How soon we forgot. I was dismayed when that feeling of unity and brotherhood seemed to melt away as the months continued. I remember feeling that the Bush administration squandered and abused that unity for its own selfish purposes when it decided to invade Iraq, a move I, frankly, did not understand at the time when I felt we should be concentrating our resources on finding Osama bin Laden, who it didn’t seem was going to be found. In fact, at the time I really felt that the Iraq War was a diversion to get the American people’s minds off the fact that the hunt for bin Laden seemed to be failing and was dismayed that so many of my fellow Americans seemed to fall for it.

And then I began to see all the old divisions crop up: politicians fighting, people being told they were un-American if they didn’t back the Bush administration’s determination to invade Iraq, the poor French being attacked for disagreeing and that whole “Freedom Fries” bullcrap. It was back to the “same-old, same-old.” And then I saw what I felt were abuses of power and the preying on people’s fear due to the events of 9-11.

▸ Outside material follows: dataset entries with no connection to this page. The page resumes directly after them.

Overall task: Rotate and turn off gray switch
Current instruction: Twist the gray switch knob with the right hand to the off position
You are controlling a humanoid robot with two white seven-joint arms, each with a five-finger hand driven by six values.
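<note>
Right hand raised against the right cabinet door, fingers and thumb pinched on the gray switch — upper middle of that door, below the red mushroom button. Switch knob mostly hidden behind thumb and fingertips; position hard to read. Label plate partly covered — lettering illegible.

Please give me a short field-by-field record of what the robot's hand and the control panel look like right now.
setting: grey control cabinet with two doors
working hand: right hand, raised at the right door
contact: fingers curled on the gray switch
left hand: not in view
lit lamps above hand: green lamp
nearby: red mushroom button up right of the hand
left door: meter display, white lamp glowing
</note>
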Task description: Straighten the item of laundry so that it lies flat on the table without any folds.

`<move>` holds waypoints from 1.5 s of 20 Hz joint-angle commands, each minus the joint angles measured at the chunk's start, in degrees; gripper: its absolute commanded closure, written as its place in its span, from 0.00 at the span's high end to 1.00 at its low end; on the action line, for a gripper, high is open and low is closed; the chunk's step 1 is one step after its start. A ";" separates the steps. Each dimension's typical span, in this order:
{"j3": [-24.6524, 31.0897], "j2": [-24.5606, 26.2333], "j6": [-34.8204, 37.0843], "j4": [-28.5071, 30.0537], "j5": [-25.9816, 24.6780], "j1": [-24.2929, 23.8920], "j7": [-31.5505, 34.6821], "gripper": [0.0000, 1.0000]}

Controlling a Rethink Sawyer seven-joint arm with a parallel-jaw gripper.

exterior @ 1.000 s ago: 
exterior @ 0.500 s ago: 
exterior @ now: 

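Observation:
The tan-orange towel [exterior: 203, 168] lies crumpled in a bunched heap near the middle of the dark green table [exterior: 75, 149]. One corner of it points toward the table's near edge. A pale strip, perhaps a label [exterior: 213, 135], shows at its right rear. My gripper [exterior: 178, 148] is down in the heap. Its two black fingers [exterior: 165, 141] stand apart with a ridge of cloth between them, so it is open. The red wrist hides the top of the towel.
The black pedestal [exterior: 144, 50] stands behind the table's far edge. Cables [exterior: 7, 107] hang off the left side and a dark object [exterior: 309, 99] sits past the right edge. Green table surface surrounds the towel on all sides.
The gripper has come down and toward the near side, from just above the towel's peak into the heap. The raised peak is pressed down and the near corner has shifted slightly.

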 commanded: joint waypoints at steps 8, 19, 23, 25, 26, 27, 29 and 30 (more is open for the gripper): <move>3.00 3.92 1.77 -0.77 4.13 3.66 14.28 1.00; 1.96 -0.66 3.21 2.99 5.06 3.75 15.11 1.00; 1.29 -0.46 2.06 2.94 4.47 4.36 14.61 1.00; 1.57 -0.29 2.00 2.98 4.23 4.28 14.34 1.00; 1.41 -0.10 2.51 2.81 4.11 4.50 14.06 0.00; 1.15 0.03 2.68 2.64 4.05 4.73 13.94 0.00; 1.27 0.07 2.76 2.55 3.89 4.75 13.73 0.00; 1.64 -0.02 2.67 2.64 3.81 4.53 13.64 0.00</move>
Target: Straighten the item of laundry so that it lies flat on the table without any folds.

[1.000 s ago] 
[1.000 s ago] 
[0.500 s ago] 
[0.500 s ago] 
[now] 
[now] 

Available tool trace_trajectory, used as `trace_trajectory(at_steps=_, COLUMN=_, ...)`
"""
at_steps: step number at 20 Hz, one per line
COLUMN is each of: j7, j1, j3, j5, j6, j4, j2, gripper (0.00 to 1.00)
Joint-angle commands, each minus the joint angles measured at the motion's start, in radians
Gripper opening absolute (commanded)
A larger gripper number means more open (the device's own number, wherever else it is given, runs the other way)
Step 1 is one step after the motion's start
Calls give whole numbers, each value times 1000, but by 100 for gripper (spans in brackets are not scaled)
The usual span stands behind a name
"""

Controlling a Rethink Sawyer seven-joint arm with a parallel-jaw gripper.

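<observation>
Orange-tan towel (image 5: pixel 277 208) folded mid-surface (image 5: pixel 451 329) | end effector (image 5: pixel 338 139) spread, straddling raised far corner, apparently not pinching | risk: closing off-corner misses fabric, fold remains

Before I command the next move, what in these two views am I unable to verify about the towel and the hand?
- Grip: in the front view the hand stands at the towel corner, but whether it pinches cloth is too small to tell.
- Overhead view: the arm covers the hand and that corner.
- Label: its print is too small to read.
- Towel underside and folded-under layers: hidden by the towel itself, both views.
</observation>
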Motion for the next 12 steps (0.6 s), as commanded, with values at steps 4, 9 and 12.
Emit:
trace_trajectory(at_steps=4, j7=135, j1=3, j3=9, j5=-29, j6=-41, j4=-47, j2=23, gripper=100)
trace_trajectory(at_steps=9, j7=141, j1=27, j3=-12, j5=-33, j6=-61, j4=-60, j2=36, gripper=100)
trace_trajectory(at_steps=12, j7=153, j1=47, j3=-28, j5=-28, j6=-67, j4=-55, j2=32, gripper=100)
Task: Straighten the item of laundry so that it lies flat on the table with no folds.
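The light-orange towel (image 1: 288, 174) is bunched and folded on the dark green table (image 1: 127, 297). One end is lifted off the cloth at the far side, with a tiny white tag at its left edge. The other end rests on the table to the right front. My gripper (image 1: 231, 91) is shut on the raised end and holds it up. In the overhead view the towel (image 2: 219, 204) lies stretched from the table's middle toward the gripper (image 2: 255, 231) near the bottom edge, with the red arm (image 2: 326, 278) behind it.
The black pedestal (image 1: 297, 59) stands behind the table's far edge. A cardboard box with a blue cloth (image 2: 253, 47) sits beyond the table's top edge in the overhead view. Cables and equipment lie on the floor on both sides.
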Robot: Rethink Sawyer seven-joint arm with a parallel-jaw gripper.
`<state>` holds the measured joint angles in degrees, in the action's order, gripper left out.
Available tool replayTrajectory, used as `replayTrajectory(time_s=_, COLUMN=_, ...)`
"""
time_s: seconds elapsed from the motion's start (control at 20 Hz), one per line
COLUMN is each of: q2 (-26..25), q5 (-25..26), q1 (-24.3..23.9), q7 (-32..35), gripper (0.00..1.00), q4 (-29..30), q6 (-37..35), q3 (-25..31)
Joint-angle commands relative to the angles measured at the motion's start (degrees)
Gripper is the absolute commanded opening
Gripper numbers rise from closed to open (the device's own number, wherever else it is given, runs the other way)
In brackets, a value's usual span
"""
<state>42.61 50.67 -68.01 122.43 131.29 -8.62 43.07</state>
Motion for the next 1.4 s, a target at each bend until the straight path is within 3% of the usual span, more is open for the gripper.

I look where we are today. It’s the same, if not worse, than pre-9-11, and I miss and long for those brief months of shared unity and solidarity we experienced in the aftermath of one of the worst tragedies this nation has ever known. Why couldn’t we maintain it? Why did we let it slip through our collective fingers?

I look at much of the pettiness, mean-spiritedness, divisiveness, pridefulness, and polarization that seems to dominate this country, and I feel sad that we lost that precious gift that 9-11 actually gave us. I’m still an optimist at heart. I still believe most people are basically good. I still believe we can achieve that unity and love if we only want it enough. We did it once before because we needed to. I wish we would do it again because we remember how great it was the first time and because we want it badly enough. How often we need to be humbled and reminded. I hope it doesn’t require another tragedy to accomplish that.

Thursday, September 08, 2011

A Lost Statistic And What I Miss and Don't Miss

I remember attending a Priesthood lesson not too long after I had returned from my mission. I remember very distinctly that it was taught by a friend of mine with whom I had gone to school (from elementary to high school). He had been home longer from his mission than I had (because I went when I was 21 and he went when he was 19, like most missionaries do).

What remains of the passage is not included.